EMPAC’s distinguished artist-in-residence Laurie Anderson returned to EMPAC to revise her multi-channel video installation, The Gray Rabbit, renamed as The Swimmer. In this new iteration, the piece was being prepared for The Language of the Future, an exhibition featuring works made by the artist between 1971 and 2013 to be presented at the Samstag Museum of Art at the University of South Australia as part of the Adelaide Festival. The exhibition was Anderson’s first solo exhibition in Australia. Like its earlier incarnation, in The Swimmer Anderson re-examines her memories of a summer spent in the hospital when she was 12, realizing that what she recounts from that time is what is palatable for her to remember. The installation projects a six-minute loop of dreamlike and heavily processed images that evoke scenes from the story—children swimming, nurses’ faces, and nostalgic farming country vistas—onto an alley made of shredded books on the floor to achieve the effect of “a story you could walk through.”

Laurie Anderson, EMPAC’s inaugural distinguished artist-in-residence, presented a series of events focusing on topics unique to her practice as an artist.

CLUSTER

Kurt Hentschläger

Austrian artist Kurt Hentschläger was in residence developing his audiovisual work CLUSTER, an evolutionary step in his artistic practice. A work in progress that began in 2004 combining seven complete, independent works, a full-length stereoscopic version of CLUSTER premiered in 2012. Focused on group behavior and the various stages of swarm motion, the 3D characters engage in a weightless slow-motion choreography, with human figures appearing as clouds of blurred matter intermingling with light.

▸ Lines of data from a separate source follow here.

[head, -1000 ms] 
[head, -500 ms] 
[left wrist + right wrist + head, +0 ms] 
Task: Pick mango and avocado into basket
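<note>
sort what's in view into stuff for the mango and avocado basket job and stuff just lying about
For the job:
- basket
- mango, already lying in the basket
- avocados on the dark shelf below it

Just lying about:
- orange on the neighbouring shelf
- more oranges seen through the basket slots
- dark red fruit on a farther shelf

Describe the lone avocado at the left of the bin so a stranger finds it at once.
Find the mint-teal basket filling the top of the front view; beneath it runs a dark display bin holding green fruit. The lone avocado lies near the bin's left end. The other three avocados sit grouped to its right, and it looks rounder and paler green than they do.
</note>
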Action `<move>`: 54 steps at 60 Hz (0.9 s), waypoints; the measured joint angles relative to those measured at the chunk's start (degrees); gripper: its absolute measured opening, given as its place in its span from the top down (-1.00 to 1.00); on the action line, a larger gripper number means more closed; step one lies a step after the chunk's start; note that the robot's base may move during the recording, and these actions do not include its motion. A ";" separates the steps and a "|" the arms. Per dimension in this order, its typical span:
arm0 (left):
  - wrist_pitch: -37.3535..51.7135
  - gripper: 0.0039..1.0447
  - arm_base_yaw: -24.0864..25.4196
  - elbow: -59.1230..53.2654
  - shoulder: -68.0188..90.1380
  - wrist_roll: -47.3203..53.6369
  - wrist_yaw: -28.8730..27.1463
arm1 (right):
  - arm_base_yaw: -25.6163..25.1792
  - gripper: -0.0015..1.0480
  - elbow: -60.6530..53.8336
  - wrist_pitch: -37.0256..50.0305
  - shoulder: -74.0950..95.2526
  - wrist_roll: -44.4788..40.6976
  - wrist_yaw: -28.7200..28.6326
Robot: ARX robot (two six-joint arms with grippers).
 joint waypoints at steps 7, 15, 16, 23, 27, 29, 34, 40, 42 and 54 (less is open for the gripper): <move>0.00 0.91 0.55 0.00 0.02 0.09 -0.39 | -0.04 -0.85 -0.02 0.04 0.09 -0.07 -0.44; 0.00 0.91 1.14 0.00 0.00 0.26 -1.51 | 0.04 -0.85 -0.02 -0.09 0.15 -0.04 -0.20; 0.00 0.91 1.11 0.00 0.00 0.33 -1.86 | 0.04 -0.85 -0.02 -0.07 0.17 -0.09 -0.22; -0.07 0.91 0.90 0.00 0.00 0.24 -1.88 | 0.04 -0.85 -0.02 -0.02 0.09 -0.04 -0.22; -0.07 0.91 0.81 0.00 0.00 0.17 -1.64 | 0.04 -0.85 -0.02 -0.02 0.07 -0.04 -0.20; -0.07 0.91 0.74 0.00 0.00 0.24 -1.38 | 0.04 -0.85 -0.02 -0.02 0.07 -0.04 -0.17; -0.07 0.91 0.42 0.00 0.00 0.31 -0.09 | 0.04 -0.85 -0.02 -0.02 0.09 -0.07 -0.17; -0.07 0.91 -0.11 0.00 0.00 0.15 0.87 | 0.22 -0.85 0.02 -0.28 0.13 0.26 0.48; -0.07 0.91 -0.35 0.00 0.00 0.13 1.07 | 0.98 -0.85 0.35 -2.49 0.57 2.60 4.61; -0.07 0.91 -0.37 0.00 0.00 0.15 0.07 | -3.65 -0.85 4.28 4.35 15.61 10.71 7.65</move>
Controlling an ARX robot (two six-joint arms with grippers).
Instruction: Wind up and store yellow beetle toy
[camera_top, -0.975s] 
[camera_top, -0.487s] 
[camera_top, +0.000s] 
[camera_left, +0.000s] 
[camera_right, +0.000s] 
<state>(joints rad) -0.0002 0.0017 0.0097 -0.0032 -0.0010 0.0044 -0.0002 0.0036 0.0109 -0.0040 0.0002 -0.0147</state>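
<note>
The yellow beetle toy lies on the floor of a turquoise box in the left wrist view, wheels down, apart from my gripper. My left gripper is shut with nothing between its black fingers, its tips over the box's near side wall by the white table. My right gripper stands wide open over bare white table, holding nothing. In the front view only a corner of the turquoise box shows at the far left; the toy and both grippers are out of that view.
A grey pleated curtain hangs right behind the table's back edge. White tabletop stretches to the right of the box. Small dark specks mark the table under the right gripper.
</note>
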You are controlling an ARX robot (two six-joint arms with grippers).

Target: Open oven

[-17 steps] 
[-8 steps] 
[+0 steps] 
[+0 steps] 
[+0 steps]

Chicago-based Austrian artist Kurt Hentschläger creates audiovisual performances and installations. Between 1992 and 2003 he worked collaboratively as one half of Granular Synthesis, whose performances and installations confronted viewers on both a physical and emotional level, overwhelming them with sensory stimulation.

Zero

Deville Cohen

Deville Cohen spent two weeks at EMPAC shooting for his video work Zero, inspired in part by the television sci-fi drama The X-Files. Cohen takes closed narrative forms, like the television show structure of a crime scene—investigation and resolution—only to twist them apart. In doing so, the recognizable structure breaks down, becomes abstracted, and is exhausted, revealing the fragile qualities of the materials, devices, and logics he uses. Influenced by theater, sculpture, cinematography, and collage, Cohen creates abstract psychic dramas that are clearly handmade, but nonetheless visually and structurally complex. His performance-based photographs and video installations are made up of black-and white Xerox images as integral elements in their mise-en-scène. Sets, characters, and props are entangled in psychic dramas saturated with humor, desire, and anxiety.

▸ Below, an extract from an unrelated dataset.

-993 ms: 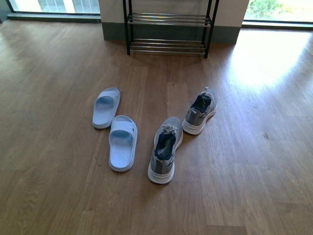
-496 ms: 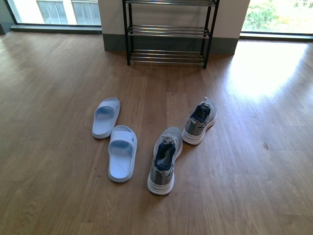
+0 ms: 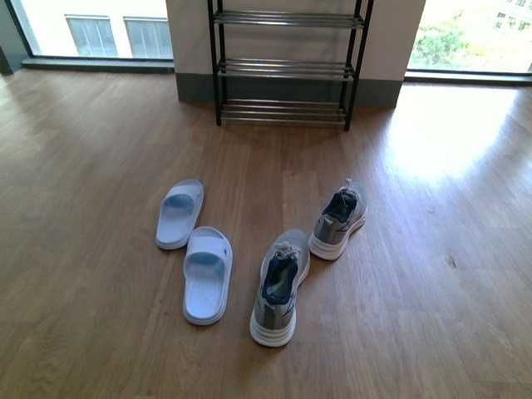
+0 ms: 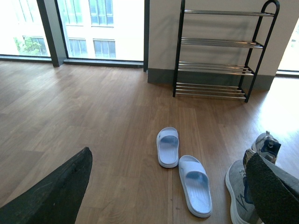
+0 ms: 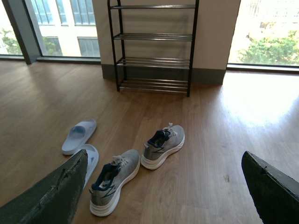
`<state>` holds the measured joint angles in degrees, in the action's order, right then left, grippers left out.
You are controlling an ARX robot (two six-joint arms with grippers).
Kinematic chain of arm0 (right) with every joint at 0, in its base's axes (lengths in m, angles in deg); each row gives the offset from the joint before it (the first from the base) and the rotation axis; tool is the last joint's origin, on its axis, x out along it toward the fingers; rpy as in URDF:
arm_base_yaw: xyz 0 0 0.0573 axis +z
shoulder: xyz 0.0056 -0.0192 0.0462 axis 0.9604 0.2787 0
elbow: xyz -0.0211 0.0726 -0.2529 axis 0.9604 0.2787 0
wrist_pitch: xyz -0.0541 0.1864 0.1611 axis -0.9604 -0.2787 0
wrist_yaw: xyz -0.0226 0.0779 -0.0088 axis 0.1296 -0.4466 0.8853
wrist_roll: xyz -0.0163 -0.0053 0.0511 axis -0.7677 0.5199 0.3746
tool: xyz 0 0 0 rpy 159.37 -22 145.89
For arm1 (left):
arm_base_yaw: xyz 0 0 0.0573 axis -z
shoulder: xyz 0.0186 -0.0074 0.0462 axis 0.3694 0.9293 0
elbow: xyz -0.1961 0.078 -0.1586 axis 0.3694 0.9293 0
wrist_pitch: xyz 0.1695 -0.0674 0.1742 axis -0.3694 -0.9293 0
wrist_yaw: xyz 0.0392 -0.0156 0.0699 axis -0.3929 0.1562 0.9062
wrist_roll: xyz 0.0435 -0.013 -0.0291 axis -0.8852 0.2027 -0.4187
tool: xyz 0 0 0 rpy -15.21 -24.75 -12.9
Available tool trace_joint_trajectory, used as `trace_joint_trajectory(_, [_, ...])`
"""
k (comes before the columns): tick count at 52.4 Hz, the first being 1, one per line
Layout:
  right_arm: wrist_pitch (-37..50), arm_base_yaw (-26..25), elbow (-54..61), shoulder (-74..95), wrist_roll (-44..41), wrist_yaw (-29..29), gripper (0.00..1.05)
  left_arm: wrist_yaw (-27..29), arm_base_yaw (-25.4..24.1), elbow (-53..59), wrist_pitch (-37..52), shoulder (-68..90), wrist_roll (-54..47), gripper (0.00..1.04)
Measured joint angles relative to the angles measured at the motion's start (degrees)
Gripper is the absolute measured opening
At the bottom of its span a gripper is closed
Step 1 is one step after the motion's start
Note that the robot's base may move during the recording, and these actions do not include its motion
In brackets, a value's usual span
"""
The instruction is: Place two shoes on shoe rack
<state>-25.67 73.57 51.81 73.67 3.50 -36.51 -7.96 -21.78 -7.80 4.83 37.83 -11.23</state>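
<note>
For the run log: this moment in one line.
near sneaker, far sneaker: on floor | shoe rack: ahead | left gripper: open | right gripper: open

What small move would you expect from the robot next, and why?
Probably lower the right gripper, open and holding nothing, toward the nearer grey sneaker. Both sneakers sit on the floor, the other sneaker just beyond it, the shoe rack farther off; the left gripper is open too.

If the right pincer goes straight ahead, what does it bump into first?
Probably the farther grey knit sneaker with the white sole: it lies on the wooden floor in line with the open right pincer. Depth is hard to judge.
</note>
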Motion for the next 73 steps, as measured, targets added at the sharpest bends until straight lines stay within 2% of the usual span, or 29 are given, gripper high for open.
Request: trace_joint_trajectory(73, [0.0, 0.0, 0.0, 0.0, 0.0, 0.0, 0.96, 0.0, 0.0, 0.0, 0.0, 0.0, 0.0, 0.95])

Cohen was born in Israel, and lives and works in New York City. His work has been shown at SFMOMA and MoMA PS1.

Tim Hecker

Canadian musician and sound artist Tim Hecker was in residence developing a site-specific performance in the Concert Hall at EMPAC and recording new material for an upcoming album. Hecker used a multi-channel surround-sound setup, including speakers located above the Concert Hall’s suspended fabric ceiling, to create an immersive sound experience in near darkness.

Hecker is a Canadian-based musician and sound artist; since 1996, he has produced a range of audio works for Kranky, Alien8, Mille Plateaux, Room40, Force Inc, Staalplaat, and Fat Cat. His works have been described as “structured ambient,” “tectonic color plates,” and “cathedral electronic music.” He has focused on exploring the intersection of noise, dissonance, and melody, fostering an approach to songcraft that is both physical and emotive. His work has also included commissions for contemporary dance, sound-art installations, and various writings.